I've been away from blogging because I did not want to jinx it. So far, everything was going well, and as stupid as it sounds, I thought maybe not blogging about my fears and sorrows might make things smoother. It didn't. My fears and anxiety are still present, so present I have barely connected with this baby because I'm so afraid of losing him. So intensely present I have only told a handful of friends, and avoid leaving the house for things other than work because I don't want to run into anyone and have to talk about it. 

I do feel naïve though. Somehow, I let down my guard as the second trimester progressed. I was starting to feel as if this might actually be my turn. I felt sorry for my baby, and imagined him asking questions about why there were no pregnancy pictures or social media posts to announce his arrival. 

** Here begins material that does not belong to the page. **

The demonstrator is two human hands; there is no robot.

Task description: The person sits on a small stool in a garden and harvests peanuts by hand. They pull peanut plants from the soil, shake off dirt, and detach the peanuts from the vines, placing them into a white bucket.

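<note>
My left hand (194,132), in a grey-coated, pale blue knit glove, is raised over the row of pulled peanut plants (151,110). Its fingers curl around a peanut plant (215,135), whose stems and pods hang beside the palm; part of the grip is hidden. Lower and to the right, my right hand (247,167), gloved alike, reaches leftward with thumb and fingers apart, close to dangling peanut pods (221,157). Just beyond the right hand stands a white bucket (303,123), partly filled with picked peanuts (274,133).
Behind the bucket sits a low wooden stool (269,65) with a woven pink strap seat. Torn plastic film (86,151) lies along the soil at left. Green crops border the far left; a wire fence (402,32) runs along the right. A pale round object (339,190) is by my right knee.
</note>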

Yesterday was supposed to be a routine exam. An exam I schedule every other week because I like to see my baby and hear the doctor tell me everything is going well, and that we should treat this pregnancy as a "normal" pregnancy while I tell myself nothing about it is normal. Instead, I was diagnosed with an incompetent cervix and will have a cerclage on Monday. All I can think about is if we make it that far. The cervix should be measuring more than 4 and is measuring 2.8. I am being realistic. Things have not always, scratch that, things have never gone right when it comes to me and pregnancies. Why should I think this time around will be different? 

I keep hoping it will, that somehow this baby is supposed to be with me and I'll be able to hold my Christmas miracle coming December. But I'm not expecting to. I'm wrapping my head around the fact that it might not happen, and that I have to be strong enough to face loss yet again. Somehow I'm at peace with this. I've understood that I've been through the worst, and that whatever happens, I'll be able to stand up yet again.